Williams originally learned classical piano at the Peabody Conservatory. Initial experiences with the standard canon led her to Rachmaninov; she took his famous Prelude in C minor to her piano teacher, who chastised her for embellishing a section. But he saw her potential: the next week, he gave her Dave Brubeck to play. She mastered his Take Five within a week.

Frustration with the Scene

Brubeck would later refer to Williams "among the finest pianists I have ever heard," and McCoy Tyner was similarly impressed. Williams’ 2004 Grammy-nominated album Live at Yoshi’s, Vol 1, exhibits her deep absorption in jazz history, plus her trademark playful pianistic wit. Nevertheless, despite her dedicated efforts to learn about the genre – first, to the hipper sounds of Coltrane, Miles and Dolphy, before moving backwards to Monk and Garner to Fats Waller and James P Johnson – she quickly became disappointed with the jazz world.

Following her relocation from Philadelphia to San Francisco, Williams was introduced to the great Mary Lou Williams. Buoyed up by the senior musician's advice ("Don’t ever let anyone stop you"), she became a outspoken, vocal critic of her scene: of the meagre pay, the jazz "old boys' network," the "scene networking" – namely smoking and drinking as the key way of securing work – and of a profit-driven sector riding on the coattails of struggling artists.
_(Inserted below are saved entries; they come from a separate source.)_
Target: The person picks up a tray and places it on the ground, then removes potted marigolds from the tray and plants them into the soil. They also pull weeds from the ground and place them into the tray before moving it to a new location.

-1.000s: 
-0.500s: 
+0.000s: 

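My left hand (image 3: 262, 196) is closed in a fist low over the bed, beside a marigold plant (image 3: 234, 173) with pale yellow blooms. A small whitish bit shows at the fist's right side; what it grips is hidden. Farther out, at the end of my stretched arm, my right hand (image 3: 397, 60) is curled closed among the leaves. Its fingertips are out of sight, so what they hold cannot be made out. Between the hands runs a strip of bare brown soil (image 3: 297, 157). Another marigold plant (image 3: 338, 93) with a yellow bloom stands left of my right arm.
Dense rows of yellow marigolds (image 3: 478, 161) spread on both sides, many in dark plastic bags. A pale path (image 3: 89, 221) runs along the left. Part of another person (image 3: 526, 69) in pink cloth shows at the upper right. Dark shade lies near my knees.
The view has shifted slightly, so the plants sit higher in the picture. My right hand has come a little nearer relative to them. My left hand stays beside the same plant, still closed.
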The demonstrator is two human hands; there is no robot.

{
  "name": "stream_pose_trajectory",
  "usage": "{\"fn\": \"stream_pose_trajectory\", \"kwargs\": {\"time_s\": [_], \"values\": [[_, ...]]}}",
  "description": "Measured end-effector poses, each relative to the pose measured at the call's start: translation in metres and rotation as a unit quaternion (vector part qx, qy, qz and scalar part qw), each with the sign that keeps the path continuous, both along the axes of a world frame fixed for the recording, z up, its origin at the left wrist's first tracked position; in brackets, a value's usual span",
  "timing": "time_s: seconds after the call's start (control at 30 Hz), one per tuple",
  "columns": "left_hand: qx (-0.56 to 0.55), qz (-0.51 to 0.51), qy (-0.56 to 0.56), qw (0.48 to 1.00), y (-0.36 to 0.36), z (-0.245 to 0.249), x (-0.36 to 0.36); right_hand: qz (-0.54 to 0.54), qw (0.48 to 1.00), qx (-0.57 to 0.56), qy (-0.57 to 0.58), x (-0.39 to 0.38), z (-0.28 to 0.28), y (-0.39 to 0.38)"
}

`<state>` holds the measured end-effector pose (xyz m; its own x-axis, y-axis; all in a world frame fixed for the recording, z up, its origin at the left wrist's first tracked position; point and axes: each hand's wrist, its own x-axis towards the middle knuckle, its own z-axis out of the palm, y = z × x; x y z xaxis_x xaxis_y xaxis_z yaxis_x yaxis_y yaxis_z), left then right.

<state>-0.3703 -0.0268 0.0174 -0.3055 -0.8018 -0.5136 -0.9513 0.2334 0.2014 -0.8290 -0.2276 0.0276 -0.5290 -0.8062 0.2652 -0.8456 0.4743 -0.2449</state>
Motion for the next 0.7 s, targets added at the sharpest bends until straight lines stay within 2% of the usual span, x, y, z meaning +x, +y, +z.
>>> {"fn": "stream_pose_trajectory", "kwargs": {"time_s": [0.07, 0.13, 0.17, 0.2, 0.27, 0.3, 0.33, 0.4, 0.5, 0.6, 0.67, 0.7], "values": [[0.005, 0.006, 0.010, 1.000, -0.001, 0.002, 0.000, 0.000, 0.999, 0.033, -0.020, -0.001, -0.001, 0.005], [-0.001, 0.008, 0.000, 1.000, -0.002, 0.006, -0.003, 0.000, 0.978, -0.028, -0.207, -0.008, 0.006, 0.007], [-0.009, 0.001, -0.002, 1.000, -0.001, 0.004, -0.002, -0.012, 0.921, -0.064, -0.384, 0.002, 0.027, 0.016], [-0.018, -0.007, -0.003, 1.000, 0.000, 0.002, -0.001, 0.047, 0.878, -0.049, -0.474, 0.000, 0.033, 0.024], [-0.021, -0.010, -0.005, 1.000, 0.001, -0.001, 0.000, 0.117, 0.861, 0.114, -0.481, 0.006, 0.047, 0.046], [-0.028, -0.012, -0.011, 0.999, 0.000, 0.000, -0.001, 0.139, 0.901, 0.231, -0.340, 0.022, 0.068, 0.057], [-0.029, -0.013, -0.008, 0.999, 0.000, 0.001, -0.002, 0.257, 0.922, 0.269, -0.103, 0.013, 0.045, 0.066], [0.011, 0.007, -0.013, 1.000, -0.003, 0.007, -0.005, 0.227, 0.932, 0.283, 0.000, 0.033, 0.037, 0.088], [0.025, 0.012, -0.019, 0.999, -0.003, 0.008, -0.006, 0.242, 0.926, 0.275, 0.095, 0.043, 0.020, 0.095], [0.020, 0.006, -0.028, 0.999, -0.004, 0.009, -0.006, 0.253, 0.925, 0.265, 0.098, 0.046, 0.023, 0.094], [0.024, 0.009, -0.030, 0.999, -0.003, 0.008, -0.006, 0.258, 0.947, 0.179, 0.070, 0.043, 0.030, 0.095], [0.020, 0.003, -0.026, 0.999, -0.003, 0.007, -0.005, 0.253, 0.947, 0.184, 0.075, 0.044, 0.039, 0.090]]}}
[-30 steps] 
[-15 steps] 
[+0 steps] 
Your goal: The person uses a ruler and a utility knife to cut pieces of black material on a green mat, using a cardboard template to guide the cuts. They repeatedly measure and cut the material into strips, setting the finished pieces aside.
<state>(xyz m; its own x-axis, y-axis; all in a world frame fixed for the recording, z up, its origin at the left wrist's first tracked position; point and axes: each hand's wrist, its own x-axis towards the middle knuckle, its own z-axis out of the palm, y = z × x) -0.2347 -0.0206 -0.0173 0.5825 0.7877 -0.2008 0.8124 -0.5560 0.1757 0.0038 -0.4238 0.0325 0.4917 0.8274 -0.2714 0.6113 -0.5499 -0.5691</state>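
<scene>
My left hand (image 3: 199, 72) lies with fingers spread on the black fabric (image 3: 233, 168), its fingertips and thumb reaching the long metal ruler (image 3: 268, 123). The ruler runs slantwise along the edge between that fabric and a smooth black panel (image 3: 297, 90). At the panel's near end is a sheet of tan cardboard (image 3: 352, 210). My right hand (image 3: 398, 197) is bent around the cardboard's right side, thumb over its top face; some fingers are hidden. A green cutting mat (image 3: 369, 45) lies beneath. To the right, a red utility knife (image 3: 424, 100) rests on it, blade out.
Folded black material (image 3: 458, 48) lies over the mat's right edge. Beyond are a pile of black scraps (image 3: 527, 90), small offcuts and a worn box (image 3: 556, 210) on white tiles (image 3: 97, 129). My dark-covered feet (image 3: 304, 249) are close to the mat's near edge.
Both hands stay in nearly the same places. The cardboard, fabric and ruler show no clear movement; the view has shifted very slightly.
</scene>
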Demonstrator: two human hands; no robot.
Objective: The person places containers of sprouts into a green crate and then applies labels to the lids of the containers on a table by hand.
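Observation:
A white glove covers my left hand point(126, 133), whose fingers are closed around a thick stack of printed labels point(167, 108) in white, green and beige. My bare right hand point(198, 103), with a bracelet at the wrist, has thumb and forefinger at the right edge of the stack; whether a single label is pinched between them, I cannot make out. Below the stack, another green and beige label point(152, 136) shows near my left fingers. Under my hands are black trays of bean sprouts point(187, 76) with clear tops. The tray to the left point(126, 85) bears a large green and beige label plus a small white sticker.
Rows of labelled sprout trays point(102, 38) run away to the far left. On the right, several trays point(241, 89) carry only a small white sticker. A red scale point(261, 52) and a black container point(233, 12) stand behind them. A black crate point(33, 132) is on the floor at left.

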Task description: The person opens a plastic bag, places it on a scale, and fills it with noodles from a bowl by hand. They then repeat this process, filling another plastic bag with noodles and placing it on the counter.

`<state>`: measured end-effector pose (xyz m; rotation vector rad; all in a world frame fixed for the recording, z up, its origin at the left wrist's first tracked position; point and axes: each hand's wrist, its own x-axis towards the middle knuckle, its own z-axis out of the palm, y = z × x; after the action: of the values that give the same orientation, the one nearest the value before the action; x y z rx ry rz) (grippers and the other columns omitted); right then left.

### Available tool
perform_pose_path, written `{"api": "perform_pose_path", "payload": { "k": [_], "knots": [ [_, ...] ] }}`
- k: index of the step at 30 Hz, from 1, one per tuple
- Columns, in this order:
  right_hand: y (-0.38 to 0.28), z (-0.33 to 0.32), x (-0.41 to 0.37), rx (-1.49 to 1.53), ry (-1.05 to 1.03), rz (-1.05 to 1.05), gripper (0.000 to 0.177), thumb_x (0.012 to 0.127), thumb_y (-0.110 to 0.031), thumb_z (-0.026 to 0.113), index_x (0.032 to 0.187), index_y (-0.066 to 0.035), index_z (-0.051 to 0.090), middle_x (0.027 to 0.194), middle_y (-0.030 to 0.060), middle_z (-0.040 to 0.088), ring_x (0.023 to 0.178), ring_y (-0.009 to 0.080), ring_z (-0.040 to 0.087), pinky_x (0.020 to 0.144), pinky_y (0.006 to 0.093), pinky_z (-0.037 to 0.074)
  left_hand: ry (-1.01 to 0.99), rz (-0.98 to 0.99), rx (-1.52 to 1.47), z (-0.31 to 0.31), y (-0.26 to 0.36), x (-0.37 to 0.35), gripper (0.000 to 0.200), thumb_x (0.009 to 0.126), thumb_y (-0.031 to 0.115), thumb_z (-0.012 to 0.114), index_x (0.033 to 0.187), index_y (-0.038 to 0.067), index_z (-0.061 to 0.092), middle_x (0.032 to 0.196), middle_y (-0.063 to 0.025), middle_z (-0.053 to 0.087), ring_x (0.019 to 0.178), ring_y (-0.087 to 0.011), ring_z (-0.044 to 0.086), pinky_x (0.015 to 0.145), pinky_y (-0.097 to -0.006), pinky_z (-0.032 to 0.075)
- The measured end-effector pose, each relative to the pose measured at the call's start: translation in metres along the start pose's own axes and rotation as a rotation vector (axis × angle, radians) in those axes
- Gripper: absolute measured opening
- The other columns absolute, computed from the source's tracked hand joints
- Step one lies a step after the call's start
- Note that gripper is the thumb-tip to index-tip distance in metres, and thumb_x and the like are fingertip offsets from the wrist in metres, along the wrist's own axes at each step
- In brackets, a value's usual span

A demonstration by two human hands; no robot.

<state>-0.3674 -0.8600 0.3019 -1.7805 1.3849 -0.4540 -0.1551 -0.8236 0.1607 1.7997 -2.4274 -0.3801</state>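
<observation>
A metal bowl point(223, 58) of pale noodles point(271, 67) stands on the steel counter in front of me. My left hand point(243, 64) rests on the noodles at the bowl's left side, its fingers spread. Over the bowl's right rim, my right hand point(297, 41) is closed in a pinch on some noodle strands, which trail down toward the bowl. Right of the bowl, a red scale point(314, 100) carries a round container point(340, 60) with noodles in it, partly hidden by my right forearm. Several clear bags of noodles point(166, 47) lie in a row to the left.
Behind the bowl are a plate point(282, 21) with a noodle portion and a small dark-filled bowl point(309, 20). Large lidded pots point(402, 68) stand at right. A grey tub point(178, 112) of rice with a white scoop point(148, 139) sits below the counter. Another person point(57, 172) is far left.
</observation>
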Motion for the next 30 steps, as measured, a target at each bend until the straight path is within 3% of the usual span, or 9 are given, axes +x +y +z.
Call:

"I am repeatedly disappointed at the nature of the ‘jazz world’ and its inability to organise, communicate and stand up for a set, any set, of core values," she penned in the sleeve text to her 2008 release Deep Monk. In the same vein, the writing on her blog was wide-ranging, honest, expressly political and feminist, though she rarely discussed her experiences as a trans individual. A commentator observed: "To add to the sexism … that drove her from her preferred musical arena for a period, imagine what kind of cruel nonsense she must have faced as a trans woman in the jazz scene of the early 80s."

Forging an Autonomous Career

Her professional path arced towards self-sufficiency. After time in the bustling Bay Area scene, she lived in smaller cities such as Sacramento and Santa Cruz, moving to Portland in 1991, and later relocating to an even quieter place, to Yakima, Washington State, in the 2010s. Williams understood from the beginning the huge potential of the internet

Larry Miranda
Larry Miranda

A former casino manager turned gaming analyst, Felix specializes in slot machine mechanics and probability theory.